Events are moving rapidly in Westminster today but as MPs reflect on the terms of Theresa May’s draft Brexit deal, one thing is constant: the prime minister’s self-delusion.
People from all sides of the political divide have been warning Mrs May for weeks that only strong and honest leadership would guarantee a meaningful and honest Brexit. Her refusal to heed this advice has resulted in a series of resignations at all levels of her government from both Brexiteers and Remainers. She is responsible for the chaos which could easily seal her fate. Bearing in mind the manifesto commitments she made in 2017, her disregard for democracy is disgraceful.
It has been clear to me since Mrs May made her Florence Speech in September 2017 that she was taking the UK down a route of betrayal. Those of us who believe in Britain’s independence have spent the last three decades trying to opt out of key elements of the European Union machine. But at Florence, it was obvious that she actually wanted to opt the country back in to most of it.
This fact was spelled out most clearly this week by Angela Merkel.
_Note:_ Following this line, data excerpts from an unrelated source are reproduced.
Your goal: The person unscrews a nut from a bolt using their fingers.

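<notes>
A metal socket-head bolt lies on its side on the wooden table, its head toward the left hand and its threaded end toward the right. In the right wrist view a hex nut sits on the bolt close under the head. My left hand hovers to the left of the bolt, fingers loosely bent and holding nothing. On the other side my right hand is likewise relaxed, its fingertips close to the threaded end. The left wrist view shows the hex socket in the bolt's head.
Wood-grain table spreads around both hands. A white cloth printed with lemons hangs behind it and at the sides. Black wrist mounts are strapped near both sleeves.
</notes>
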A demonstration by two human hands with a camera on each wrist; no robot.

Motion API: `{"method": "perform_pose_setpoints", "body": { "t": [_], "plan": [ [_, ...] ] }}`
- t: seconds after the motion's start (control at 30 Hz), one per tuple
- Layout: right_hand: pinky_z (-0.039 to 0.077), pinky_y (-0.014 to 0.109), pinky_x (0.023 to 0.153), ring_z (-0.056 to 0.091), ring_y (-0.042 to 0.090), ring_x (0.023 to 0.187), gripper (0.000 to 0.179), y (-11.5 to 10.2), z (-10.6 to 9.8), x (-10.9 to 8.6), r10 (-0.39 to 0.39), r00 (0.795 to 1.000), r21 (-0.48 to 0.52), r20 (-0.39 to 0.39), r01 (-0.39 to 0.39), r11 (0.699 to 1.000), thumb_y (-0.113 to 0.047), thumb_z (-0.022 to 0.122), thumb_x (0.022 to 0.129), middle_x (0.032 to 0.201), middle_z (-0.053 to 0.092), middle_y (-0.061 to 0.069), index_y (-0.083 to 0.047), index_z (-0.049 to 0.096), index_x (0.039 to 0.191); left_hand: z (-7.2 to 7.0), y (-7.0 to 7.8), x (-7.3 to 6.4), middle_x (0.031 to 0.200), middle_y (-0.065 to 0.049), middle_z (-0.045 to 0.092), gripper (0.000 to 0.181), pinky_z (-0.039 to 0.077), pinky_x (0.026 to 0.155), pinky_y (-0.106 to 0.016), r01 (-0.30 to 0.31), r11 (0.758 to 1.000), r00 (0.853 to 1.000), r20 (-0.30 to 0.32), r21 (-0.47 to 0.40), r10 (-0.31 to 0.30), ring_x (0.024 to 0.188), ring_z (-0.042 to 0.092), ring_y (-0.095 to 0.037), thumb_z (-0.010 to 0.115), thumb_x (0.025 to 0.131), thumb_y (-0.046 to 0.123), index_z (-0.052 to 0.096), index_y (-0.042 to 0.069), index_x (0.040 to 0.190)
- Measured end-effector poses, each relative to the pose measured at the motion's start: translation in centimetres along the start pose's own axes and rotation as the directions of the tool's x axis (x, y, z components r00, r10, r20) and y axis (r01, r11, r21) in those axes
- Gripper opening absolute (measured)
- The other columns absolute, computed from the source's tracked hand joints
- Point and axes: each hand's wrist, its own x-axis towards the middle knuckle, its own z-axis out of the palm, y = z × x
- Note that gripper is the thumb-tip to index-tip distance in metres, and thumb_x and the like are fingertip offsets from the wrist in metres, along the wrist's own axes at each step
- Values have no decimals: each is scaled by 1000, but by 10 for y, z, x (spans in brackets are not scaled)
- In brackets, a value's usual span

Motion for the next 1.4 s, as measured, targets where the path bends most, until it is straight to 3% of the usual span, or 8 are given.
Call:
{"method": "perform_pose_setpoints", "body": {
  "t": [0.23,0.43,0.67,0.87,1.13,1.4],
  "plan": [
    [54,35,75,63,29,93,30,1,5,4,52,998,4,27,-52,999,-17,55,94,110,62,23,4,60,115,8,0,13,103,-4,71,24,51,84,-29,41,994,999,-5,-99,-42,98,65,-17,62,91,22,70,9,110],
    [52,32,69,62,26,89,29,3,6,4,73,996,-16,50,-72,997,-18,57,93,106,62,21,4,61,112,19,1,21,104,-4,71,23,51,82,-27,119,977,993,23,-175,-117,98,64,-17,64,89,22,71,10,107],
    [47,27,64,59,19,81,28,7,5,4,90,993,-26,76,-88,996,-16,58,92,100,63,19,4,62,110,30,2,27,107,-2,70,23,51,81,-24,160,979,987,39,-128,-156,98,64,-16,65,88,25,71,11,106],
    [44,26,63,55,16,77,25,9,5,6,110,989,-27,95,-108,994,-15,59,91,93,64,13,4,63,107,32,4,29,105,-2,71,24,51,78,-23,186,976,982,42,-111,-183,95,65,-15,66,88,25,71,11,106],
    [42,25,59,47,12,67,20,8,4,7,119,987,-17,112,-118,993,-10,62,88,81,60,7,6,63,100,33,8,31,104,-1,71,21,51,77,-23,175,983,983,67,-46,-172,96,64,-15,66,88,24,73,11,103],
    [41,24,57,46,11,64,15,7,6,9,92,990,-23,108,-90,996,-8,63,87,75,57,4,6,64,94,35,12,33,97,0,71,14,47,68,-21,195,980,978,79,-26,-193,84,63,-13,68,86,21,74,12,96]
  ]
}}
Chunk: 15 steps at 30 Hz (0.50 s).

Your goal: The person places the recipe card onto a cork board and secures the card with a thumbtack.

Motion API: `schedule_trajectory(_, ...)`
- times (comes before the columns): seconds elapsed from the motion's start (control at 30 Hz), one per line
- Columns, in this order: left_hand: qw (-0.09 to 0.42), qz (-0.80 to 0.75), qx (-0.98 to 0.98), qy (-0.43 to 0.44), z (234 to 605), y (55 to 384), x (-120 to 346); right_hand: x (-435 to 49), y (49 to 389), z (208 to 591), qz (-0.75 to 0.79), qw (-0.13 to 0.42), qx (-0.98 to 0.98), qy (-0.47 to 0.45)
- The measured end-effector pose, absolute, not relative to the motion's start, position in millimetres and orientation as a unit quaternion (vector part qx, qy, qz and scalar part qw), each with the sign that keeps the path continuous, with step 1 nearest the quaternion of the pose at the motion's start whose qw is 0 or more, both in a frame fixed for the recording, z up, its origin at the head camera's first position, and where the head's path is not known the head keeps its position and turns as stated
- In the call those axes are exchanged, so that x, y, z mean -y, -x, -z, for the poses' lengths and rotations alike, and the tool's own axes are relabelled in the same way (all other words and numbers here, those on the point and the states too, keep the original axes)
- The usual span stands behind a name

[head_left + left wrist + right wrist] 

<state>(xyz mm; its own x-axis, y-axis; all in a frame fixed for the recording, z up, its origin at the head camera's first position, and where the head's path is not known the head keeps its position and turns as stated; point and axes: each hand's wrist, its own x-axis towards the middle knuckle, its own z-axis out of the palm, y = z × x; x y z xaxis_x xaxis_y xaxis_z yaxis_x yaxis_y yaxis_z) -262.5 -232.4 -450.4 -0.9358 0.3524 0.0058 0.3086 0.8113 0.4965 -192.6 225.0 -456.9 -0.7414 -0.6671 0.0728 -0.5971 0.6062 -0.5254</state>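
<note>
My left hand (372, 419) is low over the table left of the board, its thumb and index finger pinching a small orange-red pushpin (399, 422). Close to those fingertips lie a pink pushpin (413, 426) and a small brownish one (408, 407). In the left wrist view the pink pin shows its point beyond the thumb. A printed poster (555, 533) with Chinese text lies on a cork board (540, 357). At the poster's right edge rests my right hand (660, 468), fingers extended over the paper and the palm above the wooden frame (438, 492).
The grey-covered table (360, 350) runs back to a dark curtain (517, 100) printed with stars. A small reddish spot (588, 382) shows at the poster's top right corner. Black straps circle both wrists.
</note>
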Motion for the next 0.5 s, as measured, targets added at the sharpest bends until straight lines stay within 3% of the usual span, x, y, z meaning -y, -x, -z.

During her visit to the European Parliament in Strasbourg Merkel stated: “Mrs May wants to stay in Europe.” This just about sums up the whole fraudulent situation. As Mrs May voted to Remain in 2016, perhaps we shouldn’t be too surprised.
With the draft deal that’s been unveiled to the public, it’s easy to see that this Brexit betrayal is complete. Under its terms, Britain has assumed a submissive position. Thanks to Mrs May, our country has agreed to behave like a nation that has been defeated militarily in war and is now pleading for the kindest possible terms from our victors. Of course, no such concessions have been made from the other side.
When I formally met the EU’s chief Brexit negotiator Michel Barnier back in January, his one goal was made clear to me: to make sure the United Kingdom did not diverge from European Union rules. He was adamant that we would not be allowed any competitive advantage. I well remember that during our encounter Barnier was supremely confident in his position. He was equally relaxed about a deal being done. I now believe he has known all along the path down which Mrs May wanted to take her country. The sense of betrayal is extraordinary.
Last December, Mrs May left Downing Street at 4.15 in the morning to fly to Brussels to meet a deadline set by the unelected bureaucrat Barnier. It was at that meeting that the path was sold and she sanctioned the Irish backstop, in effect setting in place the terms under which our precious union could be carved up.
Ever since then, despite the negotiations going the wrong way, she has continued to stand up and say that Britain is going to take back control of its laws, its money and its borders. And yet none of this is true. Even today in the House of Commons she repeated this mantra – despite Cabinet resignation letters delivered this morning making clear that the terms of the deal state otherwise. I wonder whether Mrs May actually believes it herself.
The fact is, this deal would give away up to £60bn of our money. There is no prospect of Britain taking back control of its borders. And Britain will be subject to the EU’s laws indefinitely. I’m of the view that Mrs May is not just the weakest prime minister I’ve seen in my life, she is the most duplicitous too.
The time for change has come. A deal that glues our nation to the EU with no possibility of exit is the final straw. There are too many Tory MPs who have been afraid to strike over the course of the last few months, but this has now changed as the Tory Eurosceptics in the ERG urge fellow MPs to send in letters to 1922 Committee Chairman Graham Brady. If they do reach 48 letters and trigger a no-confidence vote, as I believe they will, from this crisis I sense an opportunity for the governing party to select a new leader who is a genuine Brexiteer. This must be somebody with a bold vision for a clean Brexit and they would command huge support in the country across the political spectrum. With at least four million Labour voters having voted for Brexit, this is abundantly clear. Their honesty would restore faith in everyone who respects democracy. And, since there need be no general election until 2022, they would have enough time to make their mark in a wider sense beyond Brexit.
If the risk is that the House of Commons would reject such a genuine Brexit and force a second referendum upon the country, it is a risk worth taking. Nothing could be worse than Mrs May’s ‘deal’. For the first time in months, I feel optimistic. I feel that there is at least some hope of a brighter future.